The sprawling Parish of Ousby is about eight miles east-north-east of the market town of Penrith, on the edge of an Area of Outstanding Natural Beauty which has remained largely unaltered for generations. The 1930s travel writer Arthur Mee wrote 'Above it towers Thack Moor, rising steeply from a stream flowing swiftly under the trees, and hereabouts on the road to Crewgarth are some slight green mounds marking an earthwork used either as a fortress or as an enclosure for cattle'. Actually it is Cross Fell that towers over Ousby - at 893 metres (2930 feet) it is the highest peak in the whole Pennine Range. Although located in a predominantly sheep-rearing area, Ousby remains very firmly on the cattle-breeding map with the local 'Limousin' herd providing National Champions and record-breaking figures at auction.
Photo: Rod Morris
The name of the village was derived from the Viking name 'Ulff' and was first recorded in the 12th Century as 'Uluesby'. The houses, farms, public house and church are stone built to resist the ravages of the ferocious 'Helm Wind' that occurs two or three times a year between September and May - the only wind in the United Kingdom to actually merit a name of its own.

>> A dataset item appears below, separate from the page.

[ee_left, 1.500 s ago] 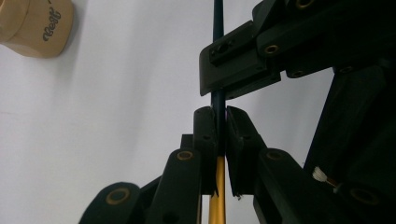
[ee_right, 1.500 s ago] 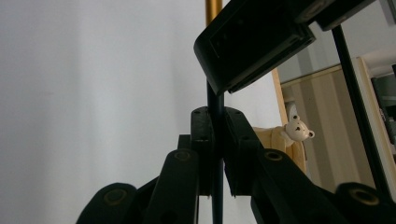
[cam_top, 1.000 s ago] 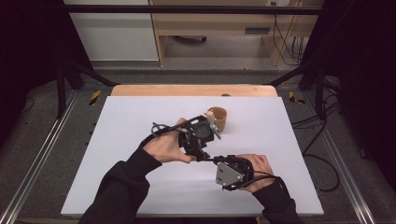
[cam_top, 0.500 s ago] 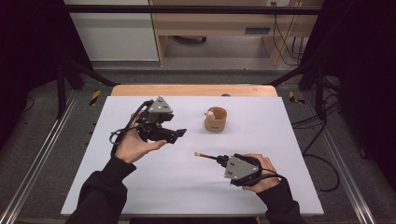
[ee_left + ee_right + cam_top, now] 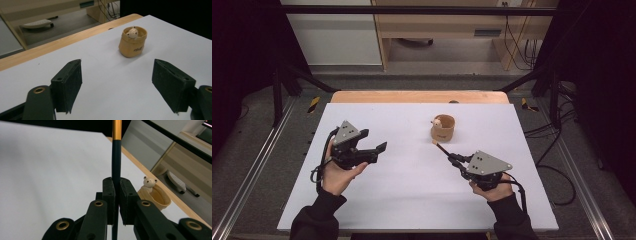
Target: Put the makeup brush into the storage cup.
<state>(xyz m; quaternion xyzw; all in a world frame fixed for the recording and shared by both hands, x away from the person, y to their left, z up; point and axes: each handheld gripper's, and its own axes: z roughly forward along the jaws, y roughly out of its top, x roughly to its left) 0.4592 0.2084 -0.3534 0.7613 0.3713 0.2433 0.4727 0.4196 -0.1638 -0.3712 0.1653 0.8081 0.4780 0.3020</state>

The 13th Century Church of St Luke stands a little way out of the village and contains a very rare, 700-year-old wooden carving of what at first appears to be a Crusader with tunic, armour, dagger, and his feet resting on a faithful hound. It transpires however that the Crusader or Templar options have been discarded in favour of the more homegrown candidates Adam Armstrong or maybe Julian Falcard. The Clan Armstrong Society maintains a close interest in the figure.
Photo: Rod Morris
The Great War and Second World War Rolls of Honour are to be found side by side with twelve names on the former and thirteen on the latter. The inscription on the older memorial reads:
THE ROLL OF HONOUR
Set in the south wall of St Luke's is a stained glass window bearing the following inscription:
ERECTED BY THE PARISHIONERS IN GRATEFUL RECOGNITION
We do not know the individual experiences of Ousby's 'gallant dozen' but ninety years on from the end of hostilities the small Cumbrian community remains proud of their forefathers' brave contribution and most grateful in the knowledge that theirs is a 'Thankful Village'.